Background information
- Born: Chathura Saranga Silva Colombo, Sri Lanka
- Origin: Melbourne, Nationality: Australian
- Genres: Classical music, Contemporary classical
- Occupations: Classical guitarist, Recording artist, Medical doctor
- Instrument: Classical guitar
- Years active: Musician: 2004-present.
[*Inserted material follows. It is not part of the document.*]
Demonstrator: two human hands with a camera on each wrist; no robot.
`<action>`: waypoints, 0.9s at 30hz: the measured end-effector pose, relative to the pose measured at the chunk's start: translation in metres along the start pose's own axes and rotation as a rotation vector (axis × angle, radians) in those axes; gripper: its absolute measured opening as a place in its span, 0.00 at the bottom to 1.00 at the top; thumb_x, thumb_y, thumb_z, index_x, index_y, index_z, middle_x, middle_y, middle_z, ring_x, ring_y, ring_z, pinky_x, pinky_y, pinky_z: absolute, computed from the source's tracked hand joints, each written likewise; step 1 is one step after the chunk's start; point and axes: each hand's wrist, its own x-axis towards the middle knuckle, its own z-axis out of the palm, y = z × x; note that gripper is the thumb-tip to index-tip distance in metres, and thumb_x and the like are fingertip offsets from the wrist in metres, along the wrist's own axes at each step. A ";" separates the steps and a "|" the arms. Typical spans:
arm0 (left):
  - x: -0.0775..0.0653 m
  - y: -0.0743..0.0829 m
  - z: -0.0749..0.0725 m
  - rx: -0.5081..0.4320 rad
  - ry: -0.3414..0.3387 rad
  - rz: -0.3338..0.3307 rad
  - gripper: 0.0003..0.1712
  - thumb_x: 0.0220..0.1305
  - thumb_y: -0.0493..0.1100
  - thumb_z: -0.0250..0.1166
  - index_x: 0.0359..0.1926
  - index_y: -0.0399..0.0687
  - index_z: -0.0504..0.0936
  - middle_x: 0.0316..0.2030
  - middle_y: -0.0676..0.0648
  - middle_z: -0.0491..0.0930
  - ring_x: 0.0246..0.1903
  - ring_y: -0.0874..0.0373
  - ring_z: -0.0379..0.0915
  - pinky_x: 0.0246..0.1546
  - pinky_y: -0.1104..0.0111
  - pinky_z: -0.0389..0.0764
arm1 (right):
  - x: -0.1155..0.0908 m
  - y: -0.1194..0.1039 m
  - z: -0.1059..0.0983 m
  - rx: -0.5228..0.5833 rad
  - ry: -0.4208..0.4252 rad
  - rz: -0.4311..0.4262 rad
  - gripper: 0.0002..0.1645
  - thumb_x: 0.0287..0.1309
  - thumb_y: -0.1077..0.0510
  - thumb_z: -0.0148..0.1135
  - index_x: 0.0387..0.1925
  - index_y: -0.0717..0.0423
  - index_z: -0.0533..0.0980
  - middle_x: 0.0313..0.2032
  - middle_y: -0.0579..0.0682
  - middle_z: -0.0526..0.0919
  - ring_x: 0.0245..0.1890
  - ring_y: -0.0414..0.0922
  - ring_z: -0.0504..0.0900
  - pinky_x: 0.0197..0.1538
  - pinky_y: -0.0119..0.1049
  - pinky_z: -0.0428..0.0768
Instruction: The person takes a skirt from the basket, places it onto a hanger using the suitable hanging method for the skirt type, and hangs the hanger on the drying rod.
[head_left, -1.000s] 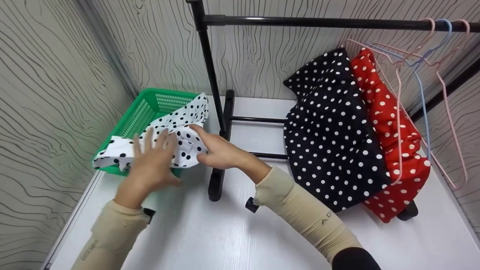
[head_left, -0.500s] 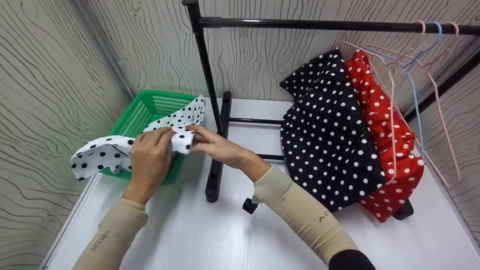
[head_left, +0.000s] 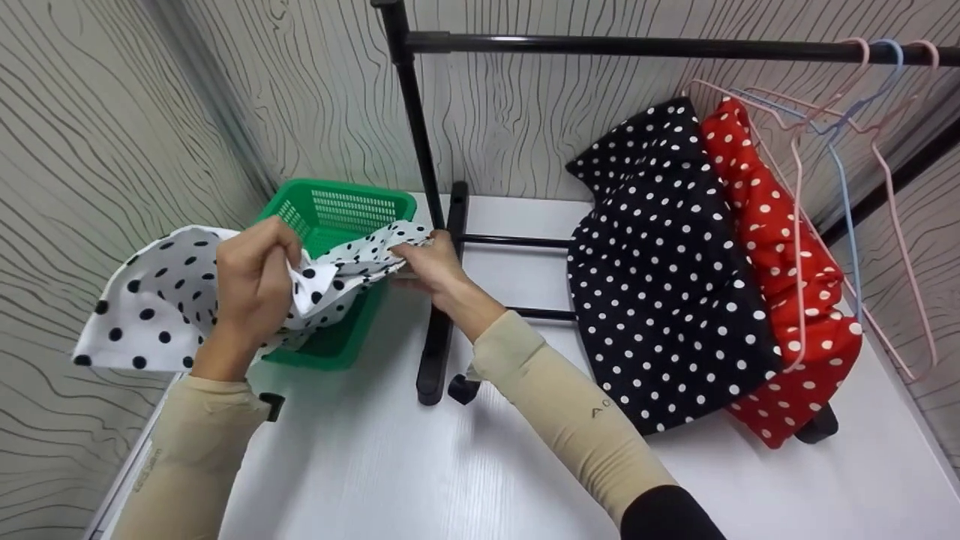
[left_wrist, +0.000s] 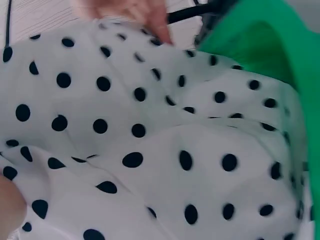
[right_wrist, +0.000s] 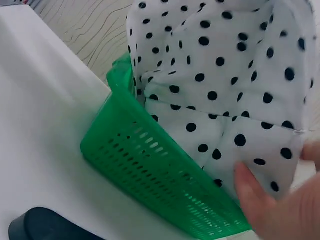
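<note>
A white cloth with black dots stretches between my two hands over the green basket. My left hand grips a bunched fold of it, and a wide part hangs off to the left past the basket's edge. At the other end my right hand pinches the cloth between thumb and fingers, close to the rack's upright. In the right wrist view the cloth spreads above the basket's perforated side. Only fingers of a hand show at the top in the left wrist view.
A black rack stands on the white table. On its right hang pink and blue hangers, beside a black cloth with white dots and a red dotted cloth. The rack's foot is just right of the basket.
My left hand has taken hold of the white dotted cloth and pulled it up and left. My right hand has moved slightly right and up with its end, drawing the cloth into a narrow twist.
</note>
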 end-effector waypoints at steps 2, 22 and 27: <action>0.006 0.003 0.000 -0.035 -0.011 -0.009 0.21 0.65 0.24 0.41 0.16 0.36 0.67 0.14 0.45 0.66 0.17 0.64 0.59 0.22 0.76 0.61 | 0.002 0.001 0.001 -0.012 0.031 0.009 0.37 0.59 0.70 0.63 0.68 0.68 0.59 0.38 0.57 0.85 0.33 0.48 0.86 0.47 0.47 0.87; 0.010 -0.045 0.040 0.546 -0.190 -0.436 0.17 0.76 0.40 0.45 0.37 0.40 0.79 0.31 0.41 0.80 0.29 0.43 0.74 0.34 0.51 0.71 | -0.040 -0.003 0.001 -0.317 -0.574 -0.312 0.38 0.71 0.68 0.48 0.79 0.50 0.55 0.69 0.52 0.73 0.64 0.46 0.77 0.64 0.44 0.77; -0.002 -0.047 0.049 0.490 -0.343 -0.334 0.13 0.76 0.37 0.48 0.41 0.40 0.79 0.31 0.40 0.81 0.33 0.43 0.76 0.55 0.46 0.71 | -0.048 -0.008 0.010 -0.336 -0.557 -0.146 0.34 0.69 0.60 0.57 0.73 0.45 0.62 0.58 0.50 0.81 0.55 0.44 0.81 0.56 0.46 0.81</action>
Medical doctor: 2012-present.
- Label: Distrokid
- Member of: Australasian College of Tropical Medicine (ACTM)

= Chath Silva =

Chath Silva, formally known as Chathura Saranga Silva, is an Australian classical guitarist, recording artist, and medical doctor.

== Early life ==
Chath was born in Colombo, Sri Lanka, to parents Ranjith Silva, a civil engineer, and Rohini Weerakoon, a childcare worker.

He lived and grew up mostly in Birchip, a rural town in the Mallee region of Victoria, Australia. He received his first guitar lessons at Birchip P-12 School from Robyn Ferrier, a music teacher and community leader who served two terms from 2000 to 2008 as mayor for the Buloke Shire Council. Chath was also classically trained by guitarist and iconic figure, Antony Field, now formally known as ‘Mx Tonié Field’, who at the time, was Head of the Classical Guitar Department at the Victorian College of the Arts, and former member of the ARIA award-winning Australian Guitar Quartet, Saffire. Due to scarce resources in rural and remote Victoria, Chath continued to learn music theory via a Victorian Distance Education scheme based in Thornbury, Victoria, now formally known as Virtual School Victoria.
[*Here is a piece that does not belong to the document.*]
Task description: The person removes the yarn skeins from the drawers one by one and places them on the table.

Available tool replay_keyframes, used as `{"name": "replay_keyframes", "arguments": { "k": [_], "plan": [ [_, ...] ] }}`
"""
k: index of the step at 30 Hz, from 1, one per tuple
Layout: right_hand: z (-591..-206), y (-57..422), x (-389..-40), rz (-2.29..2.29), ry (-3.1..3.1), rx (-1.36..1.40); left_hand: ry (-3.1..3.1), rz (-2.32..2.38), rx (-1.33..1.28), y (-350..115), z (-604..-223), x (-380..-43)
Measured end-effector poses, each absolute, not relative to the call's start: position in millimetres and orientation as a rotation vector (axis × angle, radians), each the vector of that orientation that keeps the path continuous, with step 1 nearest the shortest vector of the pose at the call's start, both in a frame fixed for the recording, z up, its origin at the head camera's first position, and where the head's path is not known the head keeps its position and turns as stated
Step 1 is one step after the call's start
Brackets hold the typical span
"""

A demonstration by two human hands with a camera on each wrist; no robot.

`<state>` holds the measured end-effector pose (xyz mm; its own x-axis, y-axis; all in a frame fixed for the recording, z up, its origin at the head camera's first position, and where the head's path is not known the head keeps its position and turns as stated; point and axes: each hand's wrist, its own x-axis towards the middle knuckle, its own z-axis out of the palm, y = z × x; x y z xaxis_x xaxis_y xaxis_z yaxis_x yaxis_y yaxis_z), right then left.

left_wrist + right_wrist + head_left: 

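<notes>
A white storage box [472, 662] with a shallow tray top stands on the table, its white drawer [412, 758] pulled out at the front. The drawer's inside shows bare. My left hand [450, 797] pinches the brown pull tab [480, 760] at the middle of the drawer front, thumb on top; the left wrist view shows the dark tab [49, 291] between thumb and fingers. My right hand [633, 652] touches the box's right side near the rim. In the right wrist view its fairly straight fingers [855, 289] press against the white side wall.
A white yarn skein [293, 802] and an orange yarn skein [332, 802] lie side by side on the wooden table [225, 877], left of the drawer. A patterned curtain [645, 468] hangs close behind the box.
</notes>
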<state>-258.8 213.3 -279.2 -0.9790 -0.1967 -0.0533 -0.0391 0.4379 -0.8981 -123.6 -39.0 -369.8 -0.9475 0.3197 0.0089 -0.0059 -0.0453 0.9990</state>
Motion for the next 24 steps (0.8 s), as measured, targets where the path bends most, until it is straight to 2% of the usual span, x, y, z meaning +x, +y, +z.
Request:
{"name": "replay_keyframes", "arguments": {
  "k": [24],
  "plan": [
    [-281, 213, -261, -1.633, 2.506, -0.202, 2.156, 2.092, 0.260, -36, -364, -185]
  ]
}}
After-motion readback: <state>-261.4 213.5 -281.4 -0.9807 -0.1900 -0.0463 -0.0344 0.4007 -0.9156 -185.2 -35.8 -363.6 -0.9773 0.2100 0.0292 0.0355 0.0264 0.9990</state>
At 15 years of age, after an invitation from the Manager of Rylstone Shire Council, Chath gave his formal debut recital at the Rotary International in the presence of the Governor of New South Wales. At the age of 16, he won second prize for playing Isaac Albeniz's virtuoso piece Asturias (Leyenda) at the Push Start Music Competition, known today as 'Amplify'.

He has also given live performances on ABC Radio, Western Victoria.

== Medical career ==
Chath is a medical doctor (MBBS) who also trained abroad at the Liverpool School of Tropical Medicine in the UK. During this period, he also performed publicly in collaboration with fellow physicians as a guitar quintet named ‘Plasmodium 5 Axe’.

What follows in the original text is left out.